Le premier ministre conservateur grec Antonis Samaras, sous pression, a proposé vendredi de rouvrir partiellement la radio-télévision publique grecque, dont la fermeture brutale mardi soir a suscité un tollé en Grèce et à l'étranger.

«Une commission temporaire bénéficiant d'un large soutien des partis (politiques) peut être nommée pour engager un petit nombre d'employés afin que la diffusion de programmes d'information puisse reprendre immédiatement», a déclaré M. Samaras dans un communiqué, publié au quatrième jour de manifestations devant le siège de la radio-télévision publique ERT.

Après le désaccord ouvert de ses partenaires gouvernementaux, les socialistes du Pasok et de la gauche modérée (Dimar), M. Samaras est contraint de trouver une solution «commune» dans les prochains jours. Une réunion est prévue lundi entre les trois dirigeants de la coalition.

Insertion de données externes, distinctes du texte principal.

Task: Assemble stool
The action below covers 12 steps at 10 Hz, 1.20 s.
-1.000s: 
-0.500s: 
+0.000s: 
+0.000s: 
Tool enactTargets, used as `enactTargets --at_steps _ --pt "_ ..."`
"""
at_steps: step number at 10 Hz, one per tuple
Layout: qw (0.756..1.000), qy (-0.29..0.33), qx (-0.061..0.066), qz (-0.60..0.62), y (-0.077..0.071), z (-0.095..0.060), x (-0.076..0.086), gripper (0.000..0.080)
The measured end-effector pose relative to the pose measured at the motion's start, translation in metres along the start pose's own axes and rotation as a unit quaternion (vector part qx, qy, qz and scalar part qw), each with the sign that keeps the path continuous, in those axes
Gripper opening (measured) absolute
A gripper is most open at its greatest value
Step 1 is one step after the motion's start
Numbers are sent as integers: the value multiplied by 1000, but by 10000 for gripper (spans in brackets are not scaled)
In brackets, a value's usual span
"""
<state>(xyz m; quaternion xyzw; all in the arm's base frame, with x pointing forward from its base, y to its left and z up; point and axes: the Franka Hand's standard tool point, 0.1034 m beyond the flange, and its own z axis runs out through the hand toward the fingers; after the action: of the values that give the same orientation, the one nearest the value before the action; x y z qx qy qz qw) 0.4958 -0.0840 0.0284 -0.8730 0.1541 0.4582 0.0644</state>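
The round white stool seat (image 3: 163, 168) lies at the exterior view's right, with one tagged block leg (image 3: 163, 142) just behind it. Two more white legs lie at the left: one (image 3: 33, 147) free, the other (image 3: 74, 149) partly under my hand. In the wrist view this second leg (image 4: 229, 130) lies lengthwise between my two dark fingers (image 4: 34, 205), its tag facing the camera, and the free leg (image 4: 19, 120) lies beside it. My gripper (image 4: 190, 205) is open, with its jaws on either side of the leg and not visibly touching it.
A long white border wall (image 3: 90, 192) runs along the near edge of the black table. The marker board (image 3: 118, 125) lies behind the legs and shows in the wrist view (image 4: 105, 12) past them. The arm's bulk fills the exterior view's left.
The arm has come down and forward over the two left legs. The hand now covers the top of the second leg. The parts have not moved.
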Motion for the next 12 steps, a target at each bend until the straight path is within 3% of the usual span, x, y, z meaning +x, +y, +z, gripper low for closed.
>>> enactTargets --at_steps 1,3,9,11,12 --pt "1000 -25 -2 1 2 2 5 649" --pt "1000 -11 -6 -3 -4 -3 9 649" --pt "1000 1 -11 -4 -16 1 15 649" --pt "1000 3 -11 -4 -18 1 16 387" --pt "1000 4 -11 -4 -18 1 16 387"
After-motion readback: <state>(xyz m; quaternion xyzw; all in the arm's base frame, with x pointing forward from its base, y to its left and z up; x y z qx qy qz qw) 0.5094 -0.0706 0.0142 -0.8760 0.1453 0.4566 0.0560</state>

Selon une source gouvernementale, le but de cette rencontre est de rétablir «le langage commun» entre les trois formations politiques et «trouver une solution commune». «Cela est faisable car l'objectif des trois partenaires est une télévision indépendante sans les dysfonctionnements qui pesaient sur l'ERT».

Pasok et Dimar réclament l'annulation de l'acte législatif portant seulement les signatures de M. Samaras et du ministre des Finances Yannis Stournaras, qui a entraîné l'interruption des programmes de l'ERT mardi soir et l'extinction du signal par des forces de l'ordre.

Le président de l'Union européenne de radiotélévision (UER), Jean-Paul Philippot, venu spécialement à Athènes, a demandé vendredi au gouvernement grec «de revenir sur sa décision» de fermer la radiotélévision publique ERT et de «rétablir son signal».

Le président de l'UER, une alliance de 56 médias de service public en Europe et alentour, a annoncé la remise à M. Stournaras d'une lettre en ce sens, «signée par 51 directeurs de chaînes et radios publiques européennes» .

Répondant à une question vendredi au parlement d'Alexis Tsipras, chef de la Gauche radicale Syriza, qui avait qualifié «de coup d'État» la fermeture, M. Stournaras a assuré qu'il ne s'agissait pas de fermer la radio-télévision publique «mais de la restructurer» en créant une nouvelle station cette fois sans «dysfonctionnement».

Le ministre faisait allusion au projet de loi présenté mercredi par le porte-parole du gouvernement Simos Kédikoglou, visant à la création «d'une nouvelle télévision, internet et radio», appelée Nerit avec 1200 employés, contre 2700 de l'ERT qui seront licenciés.

La Grèce s'est engagée auprès de ses créanciers, zone euro et FMI, à restructurer son service public afin de réduire ses déficits et à se séparer de milliers de fonctionnaires d'ici fin 2014, dont 2000 au début de l'été 2013.

Pour l'analyste politique Thomas Gérakis, «ce qui est le plus important maintenant pour apaiser le climat c'est que les gens ne continuent pas de voir un écran noir sur leurs postes». «Le gouvernement doit trouver une solution, faire en sorte de rouvrir l'ERT avec un service minimum», a-t-il souligné dans un entretien avec l'AFP.

Pour la quatrième journée consécutive, des centaines d'employés poursuivaient l'occupation du siège de l'ERT à Athènes où des journalistes continuaient de produire des programmes concernant surtout les manifestations de soutien, retransmis en direct sur des sites internet et grâce au signal analogique de l'UER.

Une grande affiche à l'entrée du bâtiment présentait un écran noir avec l'inscription «Democracy? No signal».

«Nous allons continuer l'occupation jusqu'à la réouverture de l'ERT», a indiqué à l'AFP Nikos Tsimpidas, un représentant du syndicat des employés de la radio-télévision publique.

Dans d'autres villes de Grèce, les locaux de l'ERT étaient occupés par des employés tandis qu'un concert était organisé dans l'après-midi sur la place Syntagma d'Athènes, devant le Parlement, avec la participation de plusieurs artistes grecs.

Qualifiant la radio-télévision publique de «foyer de privilèges, d'opacité et de gaspillage», M. Samaras s'est lancé dans un bras de fer avec l'ERT après des mois d'arrêts de travail des employés de la station, qui n'ont pas permis, selon lui, «une couverture» suffisante de ses déplacements à l'étranger ou ses rencontres à Athènes avec ses homologues européens.

Mais les syndicats ripostent en affirmant que M. Samaras, lors de la prise du pouvoir il y a un an, a nommé une nouvelle direction à la tête de l'ERT et embauché plusieurs employés, en continuant la politique «de clientélisme» suivie par les gouvernements précédents depuis des décennies.